You can deduce this from the lines "The whole world's waitin' for their dance
with Satan/The KKK is in town, the Ku Klux Klan is in town." Heavy, dude.
This shouldn't be a fun job, trashing a little kid's first LP: but then, if an
album's big selling point is that it's been made by a surprisingly astute
15-year-old, there's no reason I have to say, "Give the poor guy a break, he's
only 15!" Instead of making excuses for kids who don't yet know what they're
doing, I'd much rather stand up and holler for three who obviously do: Hanson,
a trio of brothers from Tulsa.
The sound of Hanson's debut, Middle of Nowhere, is shamelessly
derivative of the pop music some of us knew and loved in the late '60s and
early '70s: the obvious comparison, when you hear Hanson's breathy, teen-angel,
cracked-soul vocals, is the Jackson Five, but embarrassingly enough for me, as
I listened I managed to conjure a remnant of the DeFranco Family's "Heartbeat,
It's a Love Beat" from my own hoary memory bank. Who are these kids?
They're either true geniuses or extremely talented mimics, and maybe both;
they're copying something so hopelessly out of fashion that they've remade it
their own, which takes a kind of genius in itself.
Slick as it is, Middle of Nowhere still sounds very much like an album
made by teenagers. All three of the Hansons -- Isaac, Taylor, and Zac -- sing,
and the songs seem to slide right by on their buttery harmonies. (Taylor often
sings lead.) The numbers have a lush, unabashedly commercial sound, built more
around perky keyboards than guitar. "Look at You" is a dark, funky, twitchy
little morsel about the boredom of hanging around a high-school dance waiting
for something to happen -- and then not knowing what to do when something does:
"She breaks the silence with a move of her hips/You better hang on, don't want
to lose your grip." The acoustic ballad "Lucy" comes complete with swooping
Beatles harmonies. "Yearbook" is the strangest song here, about a missing,
possibly dead, classmate -- none of the kids know what happened to him, and the
grown-ups seem to know but won't tell. "Yearbook" is so melodramatic, it's the
kind of song you can get away with only if you're still in your teens.

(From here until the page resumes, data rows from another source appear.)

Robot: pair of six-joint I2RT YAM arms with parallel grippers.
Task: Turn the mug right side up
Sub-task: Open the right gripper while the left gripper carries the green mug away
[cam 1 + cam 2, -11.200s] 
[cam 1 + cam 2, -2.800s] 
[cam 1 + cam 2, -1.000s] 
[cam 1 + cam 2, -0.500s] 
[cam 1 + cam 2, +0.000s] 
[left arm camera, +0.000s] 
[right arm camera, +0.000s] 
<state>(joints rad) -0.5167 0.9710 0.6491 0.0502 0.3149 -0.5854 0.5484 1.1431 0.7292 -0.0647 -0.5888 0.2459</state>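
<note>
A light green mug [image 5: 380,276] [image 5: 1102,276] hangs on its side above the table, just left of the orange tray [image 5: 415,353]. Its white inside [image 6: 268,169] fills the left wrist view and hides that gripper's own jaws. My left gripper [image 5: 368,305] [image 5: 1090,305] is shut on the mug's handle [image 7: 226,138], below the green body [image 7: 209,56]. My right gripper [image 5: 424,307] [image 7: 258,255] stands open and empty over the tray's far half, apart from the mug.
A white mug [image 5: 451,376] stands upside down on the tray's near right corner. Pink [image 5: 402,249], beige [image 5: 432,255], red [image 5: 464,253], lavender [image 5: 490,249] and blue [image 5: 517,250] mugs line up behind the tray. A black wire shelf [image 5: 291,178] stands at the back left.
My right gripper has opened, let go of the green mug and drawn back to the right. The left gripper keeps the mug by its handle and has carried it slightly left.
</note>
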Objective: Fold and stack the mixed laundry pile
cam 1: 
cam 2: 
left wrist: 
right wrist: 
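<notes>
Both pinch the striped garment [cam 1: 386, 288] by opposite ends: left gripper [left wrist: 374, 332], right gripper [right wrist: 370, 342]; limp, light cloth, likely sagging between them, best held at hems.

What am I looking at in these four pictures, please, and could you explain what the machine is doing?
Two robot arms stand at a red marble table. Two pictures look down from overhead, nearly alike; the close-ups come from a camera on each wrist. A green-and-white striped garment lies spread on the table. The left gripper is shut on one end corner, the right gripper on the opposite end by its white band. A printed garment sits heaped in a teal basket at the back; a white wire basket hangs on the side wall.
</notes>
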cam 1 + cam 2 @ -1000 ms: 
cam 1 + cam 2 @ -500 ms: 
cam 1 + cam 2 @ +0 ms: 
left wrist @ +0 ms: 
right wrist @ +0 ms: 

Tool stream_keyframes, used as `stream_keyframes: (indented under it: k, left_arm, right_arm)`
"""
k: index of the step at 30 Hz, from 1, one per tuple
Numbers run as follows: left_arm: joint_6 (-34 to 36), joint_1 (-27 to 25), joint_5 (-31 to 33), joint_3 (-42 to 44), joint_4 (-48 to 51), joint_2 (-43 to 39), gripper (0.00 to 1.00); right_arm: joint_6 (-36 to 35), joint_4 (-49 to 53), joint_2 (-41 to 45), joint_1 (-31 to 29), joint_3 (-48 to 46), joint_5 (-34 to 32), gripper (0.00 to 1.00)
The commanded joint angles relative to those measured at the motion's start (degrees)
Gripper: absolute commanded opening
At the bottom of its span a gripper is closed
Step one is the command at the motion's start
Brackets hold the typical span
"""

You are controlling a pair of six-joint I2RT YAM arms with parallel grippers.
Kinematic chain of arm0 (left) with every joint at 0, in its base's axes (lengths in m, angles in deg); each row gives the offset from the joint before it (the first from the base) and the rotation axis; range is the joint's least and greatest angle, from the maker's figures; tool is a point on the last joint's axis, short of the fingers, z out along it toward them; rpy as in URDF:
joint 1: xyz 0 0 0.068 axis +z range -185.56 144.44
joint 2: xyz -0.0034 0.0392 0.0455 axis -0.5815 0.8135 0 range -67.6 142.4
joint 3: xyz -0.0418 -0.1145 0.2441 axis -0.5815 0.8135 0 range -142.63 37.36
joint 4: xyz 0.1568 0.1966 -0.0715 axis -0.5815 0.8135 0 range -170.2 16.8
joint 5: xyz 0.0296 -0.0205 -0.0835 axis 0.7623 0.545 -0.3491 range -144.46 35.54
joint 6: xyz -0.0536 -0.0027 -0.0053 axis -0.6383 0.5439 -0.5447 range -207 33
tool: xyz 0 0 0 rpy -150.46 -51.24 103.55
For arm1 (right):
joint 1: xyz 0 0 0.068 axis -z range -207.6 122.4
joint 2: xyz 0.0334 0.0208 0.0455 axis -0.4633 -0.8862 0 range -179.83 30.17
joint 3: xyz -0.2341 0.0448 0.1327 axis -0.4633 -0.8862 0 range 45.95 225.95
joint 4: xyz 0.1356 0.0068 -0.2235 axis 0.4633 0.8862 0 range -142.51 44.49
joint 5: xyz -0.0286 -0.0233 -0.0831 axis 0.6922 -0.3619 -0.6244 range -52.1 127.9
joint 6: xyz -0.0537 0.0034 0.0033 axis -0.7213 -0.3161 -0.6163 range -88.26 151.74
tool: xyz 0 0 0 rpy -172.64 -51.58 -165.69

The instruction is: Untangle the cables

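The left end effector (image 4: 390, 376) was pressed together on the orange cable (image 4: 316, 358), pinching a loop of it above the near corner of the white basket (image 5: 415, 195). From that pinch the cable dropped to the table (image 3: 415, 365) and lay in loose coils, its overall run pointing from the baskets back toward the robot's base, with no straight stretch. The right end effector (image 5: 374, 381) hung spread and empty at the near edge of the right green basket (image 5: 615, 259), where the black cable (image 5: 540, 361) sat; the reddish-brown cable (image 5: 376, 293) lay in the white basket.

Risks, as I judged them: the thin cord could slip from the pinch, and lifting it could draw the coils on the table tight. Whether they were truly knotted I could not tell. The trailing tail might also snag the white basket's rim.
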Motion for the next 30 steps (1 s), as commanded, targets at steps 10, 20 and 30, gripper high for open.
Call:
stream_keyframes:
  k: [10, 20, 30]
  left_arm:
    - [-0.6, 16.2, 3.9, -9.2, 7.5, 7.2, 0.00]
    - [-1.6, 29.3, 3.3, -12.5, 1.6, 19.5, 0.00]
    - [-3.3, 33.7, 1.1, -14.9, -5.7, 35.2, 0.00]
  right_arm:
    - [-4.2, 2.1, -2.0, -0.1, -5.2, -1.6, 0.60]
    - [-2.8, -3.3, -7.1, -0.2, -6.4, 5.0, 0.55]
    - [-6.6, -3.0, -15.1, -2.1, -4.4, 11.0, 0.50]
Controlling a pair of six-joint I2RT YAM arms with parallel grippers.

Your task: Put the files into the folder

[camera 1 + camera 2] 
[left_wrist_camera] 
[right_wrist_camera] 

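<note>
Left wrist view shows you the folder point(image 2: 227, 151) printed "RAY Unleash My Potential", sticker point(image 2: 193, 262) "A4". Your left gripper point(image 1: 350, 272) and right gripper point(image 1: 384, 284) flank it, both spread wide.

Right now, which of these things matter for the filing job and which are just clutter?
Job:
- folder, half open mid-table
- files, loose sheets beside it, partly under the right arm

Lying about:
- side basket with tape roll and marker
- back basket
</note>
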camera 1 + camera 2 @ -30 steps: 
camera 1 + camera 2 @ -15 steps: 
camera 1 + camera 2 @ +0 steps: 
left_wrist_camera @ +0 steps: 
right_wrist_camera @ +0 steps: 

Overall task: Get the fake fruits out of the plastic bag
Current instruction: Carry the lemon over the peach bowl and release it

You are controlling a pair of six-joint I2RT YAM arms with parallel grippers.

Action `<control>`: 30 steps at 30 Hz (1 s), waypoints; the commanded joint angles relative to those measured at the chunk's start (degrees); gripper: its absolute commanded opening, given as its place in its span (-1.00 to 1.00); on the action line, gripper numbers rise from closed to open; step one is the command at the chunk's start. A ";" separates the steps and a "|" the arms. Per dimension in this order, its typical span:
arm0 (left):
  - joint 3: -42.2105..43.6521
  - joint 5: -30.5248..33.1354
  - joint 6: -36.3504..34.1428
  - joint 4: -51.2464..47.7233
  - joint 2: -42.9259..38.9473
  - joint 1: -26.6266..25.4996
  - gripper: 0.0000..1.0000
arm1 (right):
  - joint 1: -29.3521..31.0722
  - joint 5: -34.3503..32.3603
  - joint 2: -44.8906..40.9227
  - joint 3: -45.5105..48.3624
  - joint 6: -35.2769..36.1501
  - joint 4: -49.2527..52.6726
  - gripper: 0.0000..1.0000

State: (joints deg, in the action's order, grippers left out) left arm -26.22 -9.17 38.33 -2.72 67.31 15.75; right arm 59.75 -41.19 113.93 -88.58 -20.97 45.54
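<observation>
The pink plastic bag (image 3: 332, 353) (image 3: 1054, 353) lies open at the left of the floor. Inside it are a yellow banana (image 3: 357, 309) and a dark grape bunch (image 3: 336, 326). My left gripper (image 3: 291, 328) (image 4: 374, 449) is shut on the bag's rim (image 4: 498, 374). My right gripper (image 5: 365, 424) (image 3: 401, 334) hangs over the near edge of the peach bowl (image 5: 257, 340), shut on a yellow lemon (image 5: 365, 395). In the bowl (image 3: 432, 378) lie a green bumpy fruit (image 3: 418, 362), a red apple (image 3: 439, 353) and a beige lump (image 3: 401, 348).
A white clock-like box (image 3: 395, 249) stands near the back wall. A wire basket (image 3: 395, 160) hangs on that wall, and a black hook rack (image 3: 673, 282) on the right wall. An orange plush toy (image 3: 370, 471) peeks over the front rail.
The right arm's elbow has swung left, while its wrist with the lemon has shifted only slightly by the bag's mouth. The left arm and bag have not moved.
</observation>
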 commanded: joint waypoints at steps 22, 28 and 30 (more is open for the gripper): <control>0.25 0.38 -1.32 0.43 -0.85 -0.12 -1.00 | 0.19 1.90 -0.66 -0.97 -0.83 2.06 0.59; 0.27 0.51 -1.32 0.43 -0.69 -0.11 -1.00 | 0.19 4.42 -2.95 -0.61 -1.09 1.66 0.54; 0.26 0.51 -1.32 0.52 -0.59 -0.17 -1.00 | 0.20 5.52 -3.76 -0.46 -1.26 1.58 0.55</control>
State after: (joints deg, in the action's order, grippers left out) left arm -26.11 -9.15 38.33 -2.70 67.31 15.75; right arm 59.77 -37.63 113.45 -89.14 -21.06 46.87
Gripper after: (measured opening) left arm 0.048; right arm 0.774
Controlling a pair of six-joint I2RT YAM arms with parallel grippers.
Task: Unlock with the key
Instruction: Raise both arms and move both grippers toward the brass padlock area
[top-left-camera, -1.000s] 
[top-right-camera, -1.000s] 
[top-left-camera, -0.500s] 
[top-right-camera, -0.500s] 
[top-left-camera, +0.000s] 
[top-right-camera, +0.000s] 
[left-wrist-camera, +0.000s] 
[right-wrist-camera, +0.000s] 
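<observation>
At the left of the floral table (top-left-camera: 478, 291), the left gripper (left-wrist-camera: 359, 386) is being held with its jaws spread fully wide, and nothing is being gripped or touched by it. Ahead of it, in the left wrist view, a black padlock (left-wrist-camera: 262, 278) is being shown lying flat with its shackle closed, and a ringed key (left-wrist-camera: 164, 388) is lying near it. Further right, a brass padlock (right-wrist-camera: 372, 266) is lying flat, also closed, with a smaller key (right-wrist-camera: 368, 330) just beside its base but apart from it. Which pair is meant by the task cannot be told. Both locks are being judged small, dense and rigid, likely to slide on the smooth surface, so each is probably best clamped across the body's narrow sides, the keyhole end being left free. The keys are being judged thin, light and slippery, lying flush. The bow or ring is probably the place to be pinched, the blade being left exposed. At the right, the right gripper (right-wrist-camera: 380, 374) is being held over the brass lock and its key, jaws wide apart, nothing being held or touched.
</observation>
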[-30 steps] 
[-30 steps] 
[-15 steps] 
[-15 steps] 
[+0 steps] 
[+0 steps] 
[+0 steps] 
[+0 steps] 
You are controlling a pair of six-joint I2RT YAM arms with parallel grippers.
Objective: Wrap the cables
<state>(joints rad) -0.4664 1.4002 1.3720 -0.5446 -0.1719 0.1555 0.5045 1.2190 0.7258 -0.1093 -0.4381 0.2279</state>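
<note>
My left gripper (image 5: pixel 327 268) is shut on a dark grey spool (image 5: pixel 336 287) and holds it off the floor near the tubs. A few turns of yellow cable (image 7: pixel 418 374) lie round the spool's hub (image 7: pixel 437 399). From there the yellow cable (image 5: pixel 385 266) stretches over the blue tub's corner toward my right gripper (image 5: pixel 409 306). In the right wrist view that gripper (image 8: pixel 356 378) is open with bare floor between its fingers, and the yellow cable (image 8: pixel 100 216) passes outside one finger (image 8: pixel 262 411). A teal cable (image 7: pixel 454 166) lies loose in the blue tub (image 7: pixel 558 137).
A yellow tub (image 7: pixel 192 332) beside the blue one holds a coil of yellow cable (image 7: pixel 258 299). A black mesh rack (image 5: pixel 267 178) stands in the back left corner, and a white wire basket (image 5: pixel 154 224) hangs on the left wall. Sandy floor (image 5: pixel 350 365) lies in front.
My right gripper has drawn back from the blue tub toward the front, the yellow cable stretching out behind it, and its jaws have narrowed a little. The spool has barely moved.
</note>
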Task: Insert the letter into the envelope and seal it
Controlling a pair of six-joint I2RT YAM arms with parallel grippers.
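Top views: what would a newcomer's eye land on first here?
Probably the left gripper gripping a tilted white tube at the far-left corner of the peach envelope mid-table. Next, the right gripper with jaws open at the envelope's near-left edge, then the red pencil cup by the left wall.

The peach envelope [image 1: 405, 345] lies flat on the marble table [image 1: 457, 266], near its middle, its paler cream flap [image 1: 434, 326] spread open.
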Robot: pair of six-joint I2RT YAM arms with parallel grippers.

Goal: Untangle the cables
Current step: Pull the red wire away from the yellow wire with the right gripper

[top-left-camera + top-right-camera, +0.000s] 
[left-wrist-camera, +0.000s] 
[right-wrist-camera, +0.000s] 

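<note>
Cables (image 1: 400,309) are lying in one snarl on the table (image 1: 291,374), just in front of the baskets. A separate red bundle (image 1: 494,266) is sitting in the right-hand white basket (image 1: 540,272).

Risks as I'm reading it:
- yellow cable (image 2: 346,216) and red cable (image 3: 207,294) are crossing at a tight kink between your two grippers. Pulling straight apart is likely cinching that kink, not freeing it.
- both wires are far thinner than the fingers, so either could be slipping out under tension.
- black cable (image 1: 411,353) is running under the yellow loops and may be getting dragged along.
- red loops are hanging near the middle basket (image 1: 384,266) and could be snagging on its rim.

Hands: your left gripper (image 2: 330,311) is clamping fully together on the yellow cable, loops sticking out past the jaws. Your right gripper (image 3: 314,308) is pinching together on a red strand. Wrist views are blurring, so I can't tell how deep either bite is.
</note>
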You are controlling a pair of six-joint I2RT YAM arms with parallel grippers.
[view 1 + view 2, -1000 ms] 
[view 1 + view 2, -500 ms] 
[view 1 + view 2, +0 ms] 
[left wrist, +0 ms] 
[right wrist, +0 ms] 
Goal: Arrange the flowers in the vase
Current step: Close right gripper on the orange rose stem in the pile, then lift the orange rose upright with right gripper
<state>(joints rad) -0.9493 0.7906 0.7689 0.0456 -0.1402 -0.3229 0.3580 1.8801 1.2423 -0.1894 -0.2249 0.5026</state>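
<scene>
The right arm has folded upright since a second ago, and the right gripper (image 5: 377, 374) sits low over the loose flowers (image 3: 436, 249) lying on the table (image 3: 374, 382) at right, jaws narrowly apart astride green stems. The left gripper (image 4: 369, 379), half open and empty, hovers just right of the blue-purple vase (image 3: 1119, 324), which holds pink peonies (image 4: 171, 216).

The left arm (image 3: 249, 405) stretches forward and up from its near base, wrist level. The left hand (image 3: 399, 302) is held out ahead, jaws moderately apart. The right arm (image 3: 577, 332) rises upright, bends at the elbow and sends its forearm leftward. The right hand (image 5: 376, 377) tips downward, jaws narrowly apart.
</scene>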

("There's a lying in your silence, tell me where did Johnny go?") Yet it's laid
out on such an irresistible groove that you find yourself sucked right into the
mystery.
But the single "MMMBop" steals the show. It's a bubblegum dream, with its
shamelessly bouncy bass line, its gleaming, twisting guitars, and a little
cheerful scratching thrown in for good measure. "So hold onto the ones who
really care/In the end they'll be the only ones there/When you get old and
start losing your hair." You couldn't dream up sillier lyrics, and yet Hanson
make them work, because they sing them as if they knew how high the stakes
really are. There's no teenage apathy here, no indifference; in Hansonville,
both the little pop ditty and the message wrapped up inside it mean everything.
Looking for love, yearning for it, hanging onto it once you find it -- the
world of romance isn't meant to be taken lightly. Forget self-serious posers
like Ben Kweller. In the end, it's the seemingly silly kids who know how
serious the game really is. Figuratively speaking, at least, Hanson wouldn't
dream of breaking the chain.
Ben Lee comes to the Met Cafe this Friday, June 13.